*TRY IT*: Would you please set down the data again exactly as given, excluding the pictures?

════════════════════

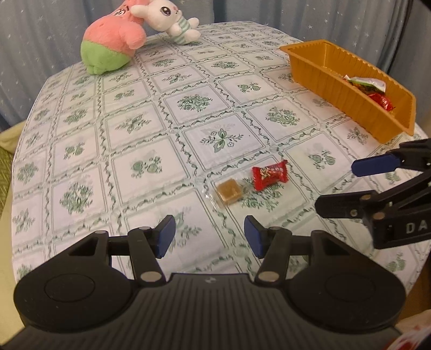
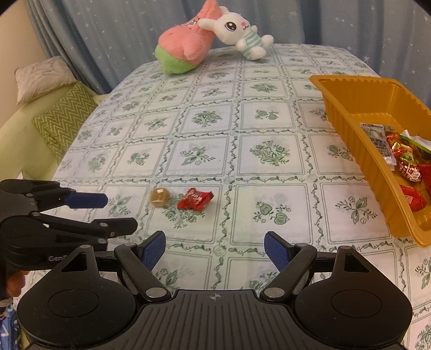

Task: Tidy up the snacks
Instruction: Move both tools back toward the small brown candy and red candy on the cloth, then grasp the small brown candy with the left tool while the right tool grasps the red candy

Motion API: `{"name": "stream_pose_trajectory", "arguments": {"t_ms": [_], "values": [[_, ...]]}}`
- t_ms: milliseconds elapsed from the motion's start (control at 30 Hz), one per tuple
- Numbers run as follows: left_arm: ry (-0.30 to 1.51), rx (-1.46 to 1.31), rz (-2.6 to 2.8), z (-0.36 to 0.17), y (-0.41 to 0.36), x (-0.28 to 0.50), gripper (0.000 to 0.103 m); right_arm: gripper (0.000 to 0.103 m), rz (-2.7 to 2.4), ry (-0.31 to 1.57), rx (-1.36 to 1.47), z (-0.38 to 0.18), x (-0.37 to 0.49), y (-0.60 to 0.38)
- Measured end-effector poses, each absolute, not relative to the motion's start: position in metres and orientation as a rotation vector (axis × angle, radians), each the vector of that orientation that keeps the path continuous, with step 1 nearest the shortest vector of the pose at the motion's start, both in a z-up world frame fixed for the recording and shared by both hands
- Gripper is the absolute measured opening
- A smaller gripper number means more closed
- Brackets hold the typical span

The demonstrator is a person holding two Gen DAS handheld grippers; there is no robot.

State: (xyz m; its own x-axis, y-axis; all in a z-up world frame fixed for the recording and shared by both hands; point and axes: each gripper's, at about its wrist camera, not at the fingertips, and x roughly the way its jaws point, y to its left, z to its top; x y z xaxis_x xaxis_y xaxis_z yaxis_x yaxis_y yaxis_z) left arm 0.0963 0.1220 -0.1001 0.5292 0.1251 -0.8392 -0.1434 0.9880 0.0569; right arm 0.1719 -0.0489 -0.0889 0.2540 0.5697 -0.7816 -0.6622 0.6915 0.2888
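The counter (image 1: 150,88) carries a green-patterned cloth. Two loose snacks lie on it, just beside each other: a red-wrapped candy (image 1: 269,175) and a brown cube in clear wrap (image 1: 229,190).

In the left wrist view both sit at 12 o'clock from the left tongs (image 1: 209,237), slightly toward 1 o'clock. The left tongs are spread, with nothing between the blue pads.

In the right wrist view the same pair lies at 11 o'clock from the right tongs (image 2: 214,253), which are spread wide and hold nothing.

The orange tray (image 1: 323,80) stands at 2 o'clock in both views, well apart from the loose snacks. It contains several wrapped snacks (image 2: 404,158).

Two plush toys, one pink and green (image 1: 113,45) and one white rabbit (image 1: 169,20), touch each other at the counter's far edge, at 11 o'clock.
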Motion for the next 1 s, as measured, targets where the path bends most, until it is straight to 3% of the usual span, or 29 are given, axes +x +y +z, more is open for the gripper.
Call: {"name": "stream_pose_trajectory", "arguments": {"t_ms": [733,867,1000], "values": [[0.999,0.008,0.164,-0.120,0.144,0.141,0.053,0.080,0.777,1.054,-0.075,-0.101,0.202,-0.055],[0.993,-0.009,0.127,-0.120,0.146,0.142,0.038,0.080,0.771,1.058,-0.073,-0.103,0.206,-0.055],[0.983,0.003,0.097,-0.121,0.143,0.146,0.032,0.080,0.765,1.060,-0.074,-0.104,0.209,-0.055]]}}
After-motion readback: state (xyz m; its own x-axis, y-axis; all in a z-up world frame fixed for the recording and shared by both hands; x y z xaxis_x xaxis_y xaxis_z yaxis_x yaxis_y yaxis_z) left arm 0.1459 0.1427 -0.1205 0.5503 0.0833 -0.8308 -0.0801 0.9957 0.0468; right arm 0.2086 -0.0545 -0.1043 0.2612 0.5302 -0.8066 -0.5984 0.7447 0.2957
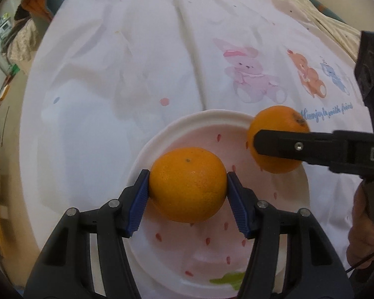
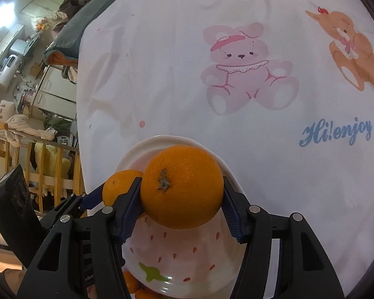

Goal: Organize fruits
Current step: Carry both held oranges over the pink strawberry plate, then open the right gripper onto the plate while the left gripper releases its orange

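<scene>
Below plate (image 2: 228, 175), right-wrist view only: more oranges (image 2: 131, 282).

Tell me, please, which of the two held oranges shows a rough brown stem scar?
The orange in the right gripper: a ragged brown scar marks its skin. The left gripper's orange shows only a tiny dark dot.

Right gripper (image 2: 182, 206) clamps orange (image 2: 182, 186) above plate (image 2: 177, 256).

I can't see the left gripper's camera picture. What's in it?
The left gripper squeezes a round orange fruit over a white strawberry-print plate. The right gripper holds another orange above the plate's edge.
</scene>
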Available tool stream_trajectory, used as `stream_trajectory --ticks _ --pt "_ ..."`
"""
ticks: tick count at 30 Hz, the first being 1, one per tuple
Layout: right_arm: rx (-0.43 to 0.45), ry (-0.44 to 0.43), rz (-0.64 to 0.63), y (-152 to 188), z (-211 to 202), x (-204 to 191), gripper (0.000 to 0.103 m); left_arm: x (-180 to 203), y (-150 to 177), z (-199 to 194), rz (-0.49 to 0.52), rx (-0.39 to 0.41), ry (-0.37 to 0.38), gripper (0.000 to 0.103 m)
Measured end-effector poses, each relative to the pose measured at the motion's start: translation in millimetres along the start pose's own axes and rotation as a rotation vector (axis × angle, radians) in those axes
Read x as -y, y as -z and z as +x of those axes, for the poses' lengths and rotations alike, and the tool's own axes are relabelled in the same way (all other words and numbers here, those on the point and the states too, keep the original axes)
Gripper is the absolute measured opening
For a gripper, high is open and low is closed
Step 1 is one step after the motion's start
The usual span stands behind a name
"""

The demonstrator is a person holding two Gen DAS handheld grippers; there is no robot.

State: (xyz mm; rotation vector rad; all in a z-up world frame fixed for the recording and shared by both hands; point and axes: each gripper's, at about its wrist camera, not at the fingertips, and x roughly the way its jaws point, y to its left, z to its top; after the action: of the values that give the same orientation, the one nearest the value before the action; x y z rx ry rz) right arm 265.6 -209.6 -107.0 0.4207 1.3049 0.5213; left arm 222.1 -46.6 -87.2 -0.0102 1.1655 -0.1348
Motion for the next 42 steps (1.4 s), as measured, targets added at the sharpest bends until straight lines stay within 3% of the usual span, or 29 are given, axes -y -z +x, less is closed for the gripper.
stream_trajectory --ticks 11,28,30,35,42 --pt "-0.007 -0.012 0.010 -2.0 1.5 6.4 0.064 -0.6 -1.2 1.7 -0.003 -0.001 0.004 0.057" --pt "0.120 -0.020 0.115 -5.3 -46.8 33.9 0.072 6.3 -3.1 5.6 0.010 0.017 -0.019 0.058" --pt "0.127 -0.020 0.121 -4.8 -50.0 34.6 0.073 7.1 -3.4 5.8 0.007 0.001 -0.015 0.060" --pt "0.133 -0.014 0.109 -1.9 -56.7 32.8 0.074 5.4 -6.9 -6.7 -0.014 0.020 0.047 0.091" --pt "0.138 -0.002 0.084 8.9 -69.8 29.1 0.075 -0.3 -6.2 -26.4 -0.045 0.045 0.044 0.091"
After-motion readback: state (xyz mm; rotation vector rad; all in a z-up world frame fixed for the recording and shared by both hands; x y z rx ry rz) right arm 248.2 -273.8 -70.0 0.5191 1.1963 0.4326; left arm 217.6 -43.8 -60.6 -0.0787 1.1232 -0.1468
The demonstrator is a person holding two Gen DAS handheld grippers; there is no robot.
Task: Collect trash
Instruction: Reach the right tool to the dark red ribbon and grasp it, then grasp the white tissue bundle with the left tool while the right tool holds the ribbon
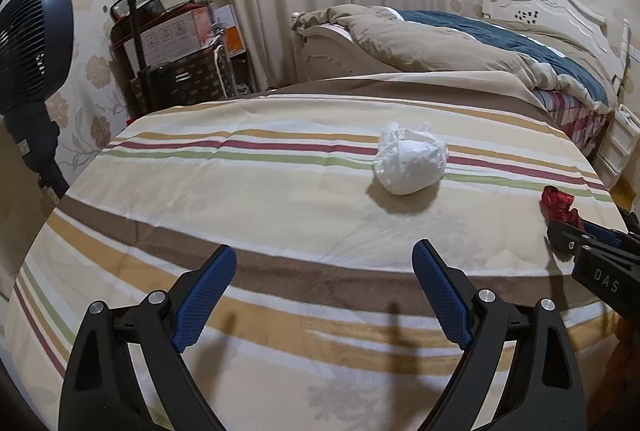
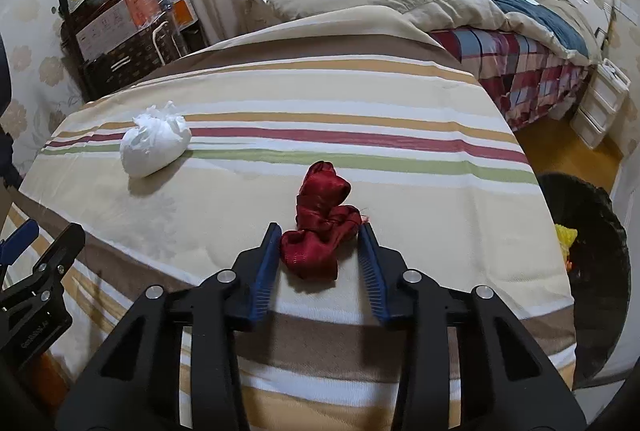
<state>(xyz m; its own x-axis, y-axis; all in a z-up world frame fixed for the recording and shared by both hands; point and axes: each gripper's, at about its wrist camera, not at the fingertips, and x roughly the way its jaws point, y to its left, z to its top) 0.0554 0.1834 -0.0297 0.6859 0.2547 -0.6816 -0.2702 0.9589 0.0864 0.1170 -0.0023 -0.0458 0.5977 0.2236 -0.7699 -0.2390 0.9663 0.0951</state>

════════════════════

*REPLY*:
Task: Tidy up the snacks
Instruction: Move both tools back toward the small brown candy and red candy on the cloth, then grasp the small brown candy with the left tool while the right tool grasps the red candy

Motion API: `{"name": "stream_pose_trajectory", "arguments": {"t_ms": [_], "values": [[_, ...]]}}`
- t_ms: milliseconds elapsed from the motion's start (control at 30 Hz), one per tuple
- Numbers run as follows: left_arm: ry (-0.30 to 1.51), rx (-1.46 to 1.31), rz (-2.6 to 2.8), z (-0.36 to 0.17), y (-0.41 to 0.36), x (-0.28 to 0.50), gripper (0.000 to 0.103 m); right_arm: gripper (0.000 to 0.103 m), rz (-2.7 to 2.4), ry (-0.31 to 1.57), rx (-1.36 to 1.47), z (-0.38 to 0.18), x (-0.37 to 0.49), y (-0.60 to 0.38)
- Measured end-effector poses, each absolute, not relative to the motion's start: position in metres and orientation as a rotation vector (axis × angle, radians), each the vector of that orientation that keeps the path continuous, with step 1 nearest the shortest vector of the pose at the motion's start, both in a z-up world frame fixed for the recording and shared by both hands
- Gripper is the absolute measured opening
- A smaller gripper number means more closed
- Brackets hold the typical span

The demonstrator is a person holding two Gen DAS handheld grippers; there is no robot.

State: (xyz m; its own x-axis, y-axis; all in a z-up world frame fixed for the recording and shared by both hands; point and axes: each gripper's, at about its wrist camera, not at the fingertips, and x roughly the way its jaws point, y to its left, z to its top; x y z xaxis_x xaxis_y xaxis_z yaxis_x yaxis_y yaxis_z) left arm 0.0963 0.1220 -0.1001 0.5292 0.1251 -0.8392 -0.1434 0.9880 0.0569; right arm 0.1719 -0.0489 -0.0889 0.2540 0.5697 -0.7816 -0.6622 0.6915 0.2888
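The counter (image 1: 150,88) carries a green-patterned cloth. Two loose snacks lie on it, just beside each other: a red-wrapped candy (image 1: 269,175) and a brown cube in clear wrap (image 1: 229,190).

In the left wrist view both sit at 12 o'clock from the left tongs (image 1: 209,237), slightly toward 1 o'clock. The left tongs are spread, with nothing between the blue pads.

In the right wrist view the same pair lies at 11 o'clock from the right tongs (image 2: 214,253), which are spread wide and hold nothing.

The orange tray (image 1: 323,80) stands at 2 o'clock in both views, well apart from the loose snacks. It contains several wrapped snacks (image 2: 404,158).

Two plush toys, one pink and green (image 1: 113,45) and one white rabbit (image 1: 169,20), touch each other at the counter's far edge, at 11 o'clock.
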Motion for the next 1 s, as measured, targets where the path bends most, until it is straight to 3% of the usual span, or 29 are given, axes +x +y +z, more is open for the gripper.
Call: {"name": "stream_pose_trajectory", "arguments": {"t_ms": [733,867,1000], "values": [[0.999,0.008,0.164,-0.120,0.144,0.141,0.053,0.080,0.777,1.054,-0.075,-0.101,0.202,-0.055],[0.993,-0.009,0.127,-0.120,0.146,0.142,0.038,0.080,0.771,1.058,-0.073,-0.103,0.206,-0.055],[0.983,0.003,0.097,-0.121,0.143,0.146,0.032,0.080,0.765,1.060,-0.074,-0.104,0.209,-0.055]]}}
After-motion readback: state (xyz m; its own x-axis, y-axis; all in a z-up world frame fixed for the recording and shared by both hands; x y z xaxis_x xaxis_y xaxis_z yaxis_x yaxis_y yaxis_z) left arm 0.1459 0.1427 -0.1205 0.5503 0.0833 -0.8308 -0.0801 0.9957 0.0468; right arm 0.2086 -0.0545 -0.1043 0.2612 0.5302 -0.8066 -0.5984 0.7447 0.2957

Goal: Organize fruits
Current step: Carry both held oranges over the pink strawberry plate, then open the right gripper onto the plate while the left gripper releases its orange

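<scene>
Below plate (image 2: 228, 175), right-wrist view only: more oranges (image 2: 131, 282).

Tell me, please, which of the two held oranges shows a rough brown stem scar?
The orange in the right gripper: a ragged brown scar marks its skin. The left gripper's orange shows only a tiny dark dot.

Right gripper (image 2: 182, 206) clamps orange (image 2: 182, 186) above plate (image 2: 177, 256).

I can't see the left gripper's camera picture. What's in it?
The left gripper squeezes a round orange fruit over a white strawberry-print plate. The right gripper holds another orange above the plate's edge.
</scene>
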Available tool stream_trajectory, used as `stream_trajectory --ticks _ --pt "_ ..."`
"""
ticks: tick count at 30 Hz, the first being 1, one per tuple
Layout: right_arm: rx (-0.43 to 0.45), ry (-0.44 to 0.43), rz (-0.64 to 0.63), y (-152 to 188), z (-211 to 202), x (-204 to 191), gripper (0.000 to 0.103 m); left_arm: x (-180 to 203), y (-150 to 177), z (-199 to 194), rz (-0.49 to 0.52), rx (-0.39 to 0.41), ry (-0.37 to 0.38), gripper (0.000 to 0.103 m)
Measured end-effector poses, each relative to the pose measured at the motion's start: translation in millimetres along the start pose's own axes and rotation as a rotation vector (axis × angle, radians) in those axes
Read x as -y, y as -z and z as +x of those axes, for the poses' lengths and rotations alike, and the tool's own axes are relabelled in the same way (all other words and numbers here, those on the point and the states too, keep the original axes)
Gripper is the absolute measured opening
For a gripper, high is open and low is closed
Step 1 is one step after the motion's start
The usual span stands behind a name
"""

The demonstrator is a person holding two Gen DAS handheld grippers; there is no robot.

State: (xyz mm; rotation vector rad; all in a z-up world frame fixed for the recording and shared by both hands; point and axes: each gripper's, at about its wrist camera, not at the fingertips, and x roughly the way its jaws point, y to its left, z to its top; after the action: of the values that give the same orientation, the one nearest the value before the action; x y z rx ry rz) right arm 265.6 -209.6 -107.0 0.4207 1.3049 0.5213; left arm 222.1 -46.6 -87.2 -0.0102 1.1655 -0.1348
Motion for the next 42 steps (1.4 s), as measured, targets added at the sharpest bends until straight lines stay within 3% of the usual span, or 29 are given, axes -y -z +x, less is closed for the gripper.
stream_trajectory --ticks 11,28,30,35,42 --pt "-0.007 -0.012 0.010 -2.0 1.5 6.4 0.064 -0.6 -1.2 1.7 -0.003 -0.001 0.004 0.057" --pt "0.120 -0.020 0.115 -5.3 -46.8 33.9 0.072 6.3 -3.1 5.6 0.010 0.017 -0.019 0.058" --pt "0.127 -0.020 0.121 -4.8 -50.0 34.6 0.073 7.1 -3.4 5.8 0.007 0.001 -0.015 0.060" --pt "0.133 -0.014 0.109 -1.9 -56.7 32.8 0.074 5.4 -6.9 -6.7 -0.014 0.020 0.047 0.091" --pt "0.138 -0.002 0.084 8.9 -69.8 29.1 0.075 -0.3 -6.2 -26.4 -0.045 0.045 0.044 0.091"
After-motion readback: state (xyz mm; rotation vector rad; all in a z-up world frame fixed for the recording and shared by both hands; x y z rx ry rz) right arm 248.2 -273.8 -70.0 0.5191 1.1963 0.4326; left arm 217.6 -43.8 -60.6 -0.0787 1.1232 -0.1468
The demonstrator is a person holding two Gen DAS handheld grippers; there is no robot.
Task: Collect trash
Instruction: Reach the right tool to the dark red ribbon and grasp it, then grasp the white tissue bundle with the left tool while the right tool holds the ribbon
<state>(xyz m; its own x-axis, y-axis; all in a z-up world frame fixed for the recording and shared by both hands; point and axes: each gripper's, at about its wrist camera, not at the fingertips, and x roughly the way its jaws point, y to its left, z to its top) 0.0554 0.1834 -0.0297 0.6859 0.2547 -0.6816 -0.2702 0.9589 0.0864 0.1170 -0.0023 -0.0458 0.5977 0.2236 -0.7699 -0.2390 0.9663 0.0951</state>

The exercise is now finished.